Lines to restate from the data below: from the one containing "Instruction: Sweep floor" to the one containing "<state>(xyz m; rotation", both included. Give them again exactly, and only them.

(Records excerpted from a collection)
Content starts

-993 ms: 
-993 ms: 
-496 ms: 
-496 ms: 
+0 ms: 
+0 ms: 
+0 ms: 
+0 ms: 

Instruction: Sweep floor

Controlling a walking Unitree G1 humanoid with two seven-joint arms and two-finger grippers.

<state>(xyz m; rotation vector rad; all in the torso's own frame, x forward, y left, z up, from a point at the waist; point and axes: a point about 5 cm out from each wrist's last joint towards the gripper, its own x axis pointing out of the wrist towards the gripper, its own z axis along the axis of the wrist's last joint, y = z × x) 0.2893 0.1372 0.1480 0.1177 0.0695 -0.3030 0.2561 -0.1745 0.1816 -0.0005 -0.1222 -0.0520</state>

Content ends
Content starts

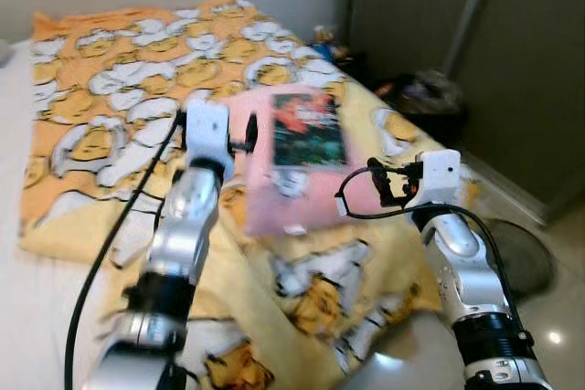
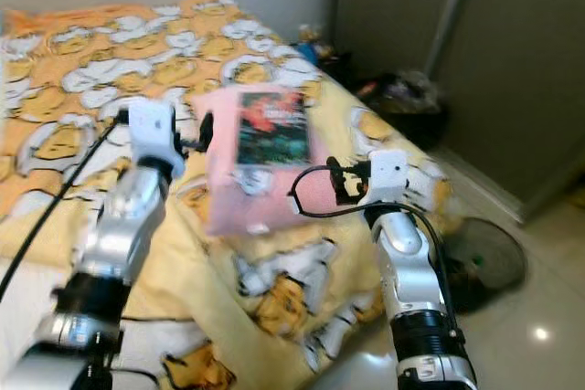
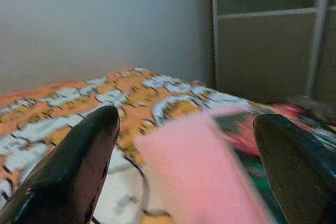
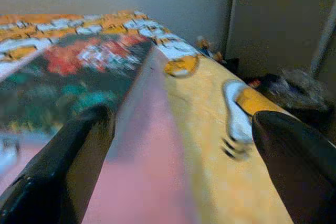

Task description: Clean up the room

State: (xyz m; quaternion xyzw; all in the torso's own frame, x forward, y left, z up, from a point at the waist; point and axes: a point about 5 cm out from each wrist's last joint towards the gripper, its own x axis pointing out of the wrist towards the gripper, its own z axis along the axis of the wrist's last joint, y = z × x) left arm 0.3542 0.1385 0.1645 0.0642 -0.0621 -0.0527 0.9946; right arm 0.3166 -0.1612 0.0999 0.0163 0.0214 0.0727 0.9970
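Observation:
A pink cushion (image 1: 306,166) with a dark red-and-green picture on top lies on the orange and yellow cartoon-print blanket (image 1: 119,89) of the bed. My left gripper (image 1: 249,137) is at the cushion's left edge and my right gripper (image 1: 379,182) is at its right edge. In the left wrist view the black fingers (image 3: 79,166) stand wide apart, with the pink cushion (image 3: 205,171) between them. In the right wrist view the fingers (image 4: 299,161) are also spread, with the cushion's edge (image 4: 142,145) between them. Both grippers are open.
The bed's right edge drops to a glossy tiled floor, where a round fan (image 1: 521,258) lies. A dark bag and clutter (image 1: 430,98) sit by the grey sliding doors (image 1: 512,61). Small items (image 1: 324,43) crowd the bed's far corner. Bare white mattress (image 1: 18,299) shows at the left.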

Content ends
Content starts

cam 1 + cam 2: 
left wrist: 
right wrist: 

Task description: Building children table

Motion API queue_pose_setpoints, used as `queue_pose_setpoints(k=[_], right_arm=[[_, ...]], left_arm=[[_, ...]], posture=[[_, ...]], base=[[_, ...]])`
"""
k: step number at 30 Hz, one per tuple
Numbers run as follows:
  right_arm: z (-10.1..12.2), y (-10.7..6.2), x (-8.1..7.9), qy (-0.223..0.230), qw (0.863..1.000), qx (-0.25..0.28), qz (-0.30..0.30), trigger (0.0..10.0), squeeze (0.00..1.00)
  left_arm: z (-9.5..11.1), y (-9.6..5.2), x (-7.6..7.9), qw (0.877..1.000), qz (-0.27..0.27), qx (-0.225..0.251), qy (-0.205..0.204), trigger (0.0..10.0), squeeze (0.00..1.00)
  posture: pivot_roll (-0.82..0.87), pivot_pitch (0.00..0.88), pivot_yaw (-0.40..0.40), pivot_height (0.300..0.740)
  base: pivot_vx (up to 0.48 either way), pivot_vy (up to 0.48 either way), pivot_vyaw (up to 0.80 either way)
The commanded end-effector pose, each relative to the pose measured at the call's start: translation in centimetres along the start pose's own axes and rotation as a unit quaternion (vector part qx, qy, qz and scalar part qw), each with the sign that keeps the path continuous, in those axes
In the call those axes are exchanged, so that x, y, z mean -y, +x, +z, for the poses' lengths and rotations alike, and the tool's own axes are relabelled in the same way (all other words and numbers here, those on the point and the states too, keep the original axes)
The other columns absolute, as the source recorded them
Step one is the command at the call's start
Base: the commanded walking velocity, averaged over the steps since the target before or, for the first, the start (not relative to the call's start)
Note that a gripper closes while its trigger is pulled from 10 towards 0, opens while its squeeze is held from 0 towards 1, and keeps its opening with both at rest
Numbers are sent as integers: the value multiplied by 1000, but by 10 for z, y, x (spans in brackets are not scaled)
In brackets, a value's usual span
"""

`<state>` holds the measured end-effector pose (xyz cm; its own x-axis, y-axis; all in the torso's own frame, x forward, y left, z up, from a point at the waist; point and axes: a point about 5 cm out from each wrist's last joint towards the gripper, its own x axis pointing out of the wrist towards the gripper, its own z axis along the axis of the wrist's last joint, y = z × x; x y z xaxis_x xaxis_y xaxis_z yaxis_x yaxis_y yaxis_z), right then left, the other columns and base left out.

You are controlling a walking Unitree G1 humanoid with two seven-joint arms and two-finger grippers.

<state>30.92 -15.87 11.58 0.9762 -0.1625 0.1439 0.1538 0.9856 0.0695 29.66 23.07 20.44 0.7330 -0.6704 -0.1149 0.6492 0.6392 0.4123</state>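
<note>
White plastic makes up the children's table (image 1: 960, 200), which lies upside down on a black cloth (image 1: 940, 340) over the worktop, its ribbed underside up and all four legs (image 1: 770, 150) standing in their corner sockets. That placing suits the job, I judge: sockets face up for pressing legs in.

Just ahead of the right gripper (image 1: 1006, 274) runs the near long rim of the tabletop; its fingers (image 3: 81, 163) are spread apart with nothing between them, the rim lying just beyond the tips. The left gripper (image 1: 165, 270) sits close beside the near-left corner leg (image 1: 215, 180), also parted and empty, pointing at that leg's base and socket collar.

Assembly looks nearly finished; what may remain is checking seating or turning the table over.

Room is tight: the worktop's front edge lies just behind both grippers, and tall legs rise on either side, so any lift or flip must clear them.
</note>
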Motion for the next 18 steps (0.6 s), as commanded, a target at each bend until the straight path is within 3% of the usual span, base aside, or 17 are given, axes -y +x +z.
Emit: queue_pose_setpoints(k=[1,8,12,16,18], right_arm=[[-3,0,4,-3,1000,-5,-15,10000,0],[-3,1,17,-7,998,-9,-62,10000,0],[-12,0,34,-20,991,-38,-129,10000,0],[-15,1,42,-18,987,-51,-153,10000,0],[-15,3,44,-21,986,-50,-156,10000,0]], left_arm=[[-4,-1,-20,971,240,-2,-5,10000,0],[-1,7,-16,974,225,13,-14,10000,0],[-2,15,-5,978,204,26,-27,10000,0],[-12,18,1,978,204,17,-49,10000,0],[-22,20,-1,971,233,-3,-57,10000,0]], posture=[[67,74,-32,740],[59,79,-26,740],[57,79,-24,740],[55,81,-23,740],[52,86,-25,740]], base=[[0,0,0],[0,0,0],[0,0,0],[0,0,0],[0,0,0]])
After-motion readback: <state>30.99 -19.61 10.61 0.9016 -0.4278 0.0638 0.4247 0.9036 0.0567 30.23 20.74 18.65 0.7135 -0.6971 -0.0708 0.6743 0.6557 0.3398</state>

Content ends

● YOUR RESPONSE
Instruction: Sweep floor

Controlling a walking Unitree G1 humanoid with two seven-joint arms and two-finger grippers.

<state>(xyz m; rotation vector rad; all in the torso's own frame, x forward, y left, z up, from a point at the waist; point and axes: a point about 5 cm out from each wrist's last joint towards the gripper, its own x axis pointing out of the wrist towards the gripper, its own z axis along the axis of the wrist's last joint, y = z × x) 0.2893 0.1372 0.1480 0.1177 0.0695 -0.3030 0.2561 -0.1745 0.1816 -0.0005 -0.1222 -0.0520</state>

No additional output is required for this exercise.